-- DIRECTIONS FOR THIS TASK --
Copy out each line of the listing that has the word "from" in it.

-- DATA BLOCK --
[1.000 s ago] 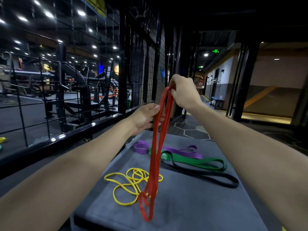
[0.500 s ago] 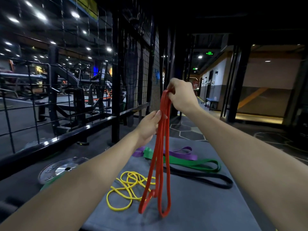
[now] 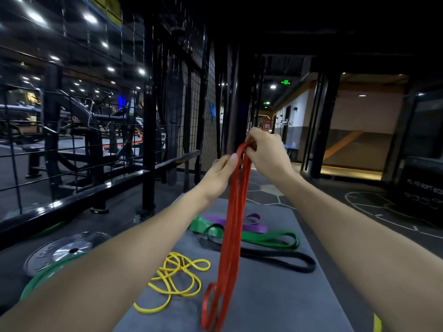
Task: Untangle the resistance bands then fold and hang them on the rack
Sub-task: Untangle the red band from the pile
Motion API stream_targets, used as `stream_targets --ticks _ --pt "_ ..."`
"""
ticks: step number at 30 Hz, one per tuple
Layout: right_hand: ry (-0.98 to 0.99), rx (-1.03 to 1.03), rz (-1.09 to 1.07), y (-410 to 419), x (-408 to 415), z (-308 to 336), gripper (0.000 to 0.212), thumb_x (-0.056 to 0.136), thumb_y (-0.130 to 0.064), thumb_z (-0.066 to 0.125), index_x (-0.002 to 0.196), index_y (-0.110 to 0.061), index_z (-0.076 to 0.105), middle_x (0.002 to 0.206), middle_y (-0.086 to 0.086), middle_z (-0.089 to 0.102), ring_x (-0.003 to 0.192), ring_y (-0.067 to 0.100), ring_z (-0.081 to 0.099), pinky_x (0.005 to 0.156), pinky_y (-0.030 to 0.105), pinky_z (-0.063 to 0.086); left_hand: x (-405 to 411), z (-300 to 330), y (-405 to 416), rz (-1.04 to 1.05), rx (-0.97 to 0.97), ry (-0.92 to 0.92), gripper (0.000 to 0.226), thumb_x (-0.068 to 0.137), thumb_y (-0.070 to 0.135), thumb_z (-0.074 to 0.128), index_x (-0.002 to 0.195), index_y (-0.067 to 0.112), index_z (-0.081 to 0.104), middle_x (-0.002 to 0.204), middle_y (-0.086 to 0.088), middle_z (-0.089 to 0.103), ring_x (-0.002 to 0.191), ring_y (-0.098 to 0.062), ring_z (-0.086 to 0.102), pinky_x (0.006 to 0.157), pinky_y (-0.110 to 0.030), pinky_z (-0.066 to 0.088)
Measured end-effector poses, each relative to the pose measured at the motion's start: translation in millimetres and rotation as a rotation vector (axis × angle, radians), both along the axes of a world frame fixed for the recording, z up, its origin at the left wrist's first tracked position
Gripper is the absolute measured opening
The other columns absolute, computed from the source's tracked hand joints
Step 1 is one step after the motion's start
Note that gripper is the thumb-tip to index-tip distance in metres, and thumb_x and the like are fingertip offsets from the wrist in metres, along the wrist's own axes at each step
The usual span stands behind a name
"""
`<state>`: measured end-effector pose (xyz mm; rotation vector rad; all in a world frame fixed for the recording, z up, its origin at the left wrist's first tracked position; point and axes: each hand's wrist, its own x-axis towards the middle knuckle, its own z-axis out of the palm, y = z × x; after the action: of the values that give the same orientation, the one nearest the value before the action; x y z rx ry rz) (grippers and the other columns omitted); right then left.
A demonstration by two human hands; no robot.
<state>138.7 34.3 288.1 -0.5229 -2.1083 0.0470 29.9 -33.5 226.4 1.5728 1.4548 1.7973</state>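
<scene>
Head view: we see the red band (image 3: 233, 226) hanging long-axis vertical, folded strands, low loops near the tabletop's (image 3: 275, 295) near edge. Right hand (image 3: 266, 152) pinches its top; left hand (image 3: 219, 176), just below and left, fingers touching the strands, grip unclear. Other bands lie beyond.

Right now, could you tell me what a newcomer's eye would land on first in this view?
The red band hanging down the centre, gripped at its top by the right hand and touched by the left hand. Below it on the grey mat lie a tangled yellow band at left and purple, green and black bands behind.
</scene>
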Motion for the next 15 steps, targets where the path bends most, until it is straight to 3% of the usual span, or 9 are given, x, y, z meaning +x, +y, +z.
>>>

-- EXPECTED ANSWER --
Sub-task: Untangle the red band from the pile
The other columns absolute, computed from the source's tracked hand joints
Note that gripper is the thumb-tip to index-tip distance in metres, and thumb_x and the like are fingertip offsets from the wrist in metres, along the wrist's own axes at each step

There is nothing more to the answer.